Toute sa vie, Muguette Bastide a été concernée par les problèmes de société. Fouisseuse, incapable de se satisfaire d'une relation faite par d'autres, elle allait in situ, voir ce qui se passait de par le monde. Et dessiner ce qu'elle y voyait…
Artiste, elle était en quête permanente de l'Homme. Mais pas l'homme dans ses attitudes conventionnelles ou ses sophistications civilisatrices : l'homme et ses instincts, ses analogies avec l'animal. Dans ce but, elle ne peignait que "des trognes" burinées par l'âge ou le vent, des personnages grossièrement habillés, dont les vêtements laissaient saillir des mains rugueuses ; des cols ouverts, des tendons bandés ; des jupons retroussés sur des genoux et des cuisses cabossés de cellulite… Elle saisissait en mouvement des paysans avançant corps arc-bouté derrière leur troupeau ; s'attardait sur l'immobilité d'individus assis, dos voûtés et épaules tombantes, leurs soucis gravés sur leur visage ; s'arrêtait sur d'autres, nus, tassés, recroquevillés comme les bêtes qui ont mal…
Tout cela dessiné au crayon ou à l'encre de Chine, peint sur papier, aquarelles ou gouaches, ou sur toile, huile ou pastel, voire techniques mixtes afin de multiplier les nuances… chaque œuvre s'organisant autour du sujet central, à partir duquel l'artiste équilibrait le reste de la toile. Jamais un trait net, elle commençait par une succession de coups de pinceau ou de crayon, les faisait se chevaucher, revenir, circonscrire la silhouette qu'elle avait en tête… Elle passait dessus des teintes claires et douces, les faisait cohabiter avec des noirs épais, ajoutait des bleus ou des rouges vifs… de sorte que l'œuvre terminée était toujours haute en couleurs directes, violente !
Tout de même, au bout de ce demi-siècle de révolte intérieure, sociale et politique, peut-être Muguette Bastide souhaitait-elle atténuer un peu cette violence ? Car au fil du temps, naquirent de nombreux paysages comme si désormais, son environnement la concernait. Les couleurs des portraits se firent plus nettes, plus tendres, comme si la main de l'artiste prenait la peine de les caresser, comme si elle se rapprochait psychologiquement de ses personnages : de petites coquetteries apparurent, tels ces nœuds dans les tresses d'une Fillette sur fond bleu… des complicités se nouérent où des couples conversaient dans les fauteuils d'un salon, (Maroc), où des "gens" étaient groupés autour d'une table ; Fierville les Mines, où des têtes se serraient en une chaude intimité ; (Rwanda), etc.

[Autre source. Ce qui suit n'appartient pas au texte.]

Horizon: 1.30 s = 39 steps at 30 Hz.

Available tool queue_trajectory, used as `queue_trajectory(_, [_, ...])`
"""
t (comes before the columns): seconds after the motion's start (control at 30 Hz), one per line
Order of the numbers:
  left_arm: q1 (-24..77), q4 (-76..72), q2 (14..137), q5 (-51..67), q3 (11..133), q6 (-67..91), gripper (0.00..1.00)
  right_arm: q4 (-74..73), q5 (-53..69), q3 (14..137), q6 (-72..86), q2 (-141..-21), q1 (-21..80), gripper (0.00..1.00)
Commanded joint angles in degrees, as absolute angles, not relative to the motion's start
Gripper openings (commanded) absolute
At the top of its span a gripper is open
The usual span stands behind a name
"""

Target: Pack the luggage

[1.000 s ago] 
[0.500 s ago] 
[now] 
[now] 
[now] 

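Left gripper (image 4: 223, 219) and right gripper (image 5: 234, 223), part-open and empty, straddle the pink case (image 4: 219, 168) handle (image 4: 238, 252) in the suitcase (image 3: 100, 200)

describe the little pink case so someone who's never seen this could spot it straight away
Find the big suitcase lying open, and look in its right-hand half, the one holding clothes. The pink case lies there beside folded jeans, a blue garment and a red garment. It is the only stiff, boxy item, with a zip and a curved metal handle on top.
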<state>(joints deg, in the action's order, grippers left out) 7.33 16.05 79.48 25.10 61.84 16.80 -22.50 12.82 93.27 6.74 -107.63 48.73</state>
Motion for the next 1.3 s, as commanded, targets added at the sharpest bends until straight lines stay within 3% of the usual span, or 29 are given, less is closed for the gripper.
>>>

Faut-il en conclure que, sans quitter les thèmes qui lui étaient chers, Muguette Bastide s'était attendrie, avait pénétré au lieu de se contenter de les dénoncer, au cœur même des souffrances, des bonheurs, du quotidien de l'Homme ? Il semble bien que oui. Pourtant, aucun hiatus : cette "nouvelle vague" était venue tout naturellement se ranger sur les cimaises aux côtés de la création que l'on pourrait désormais qualifier d'"historique". Aussi prolifique que son cheminement précédent, bien sûr, car cette artiste avait tant et tant à dire ! Ce texte a été écrit en 1999, que ce jour, j'ai dû, hélas, mettre au passé.
Ces dernières années, presque centenaire, devenue aveugle, marchant à peine, elle a passé sa fin de vie dans une maison de retraite. Elle va nous manquer, nous qui avons aimé la femme et l'artiste.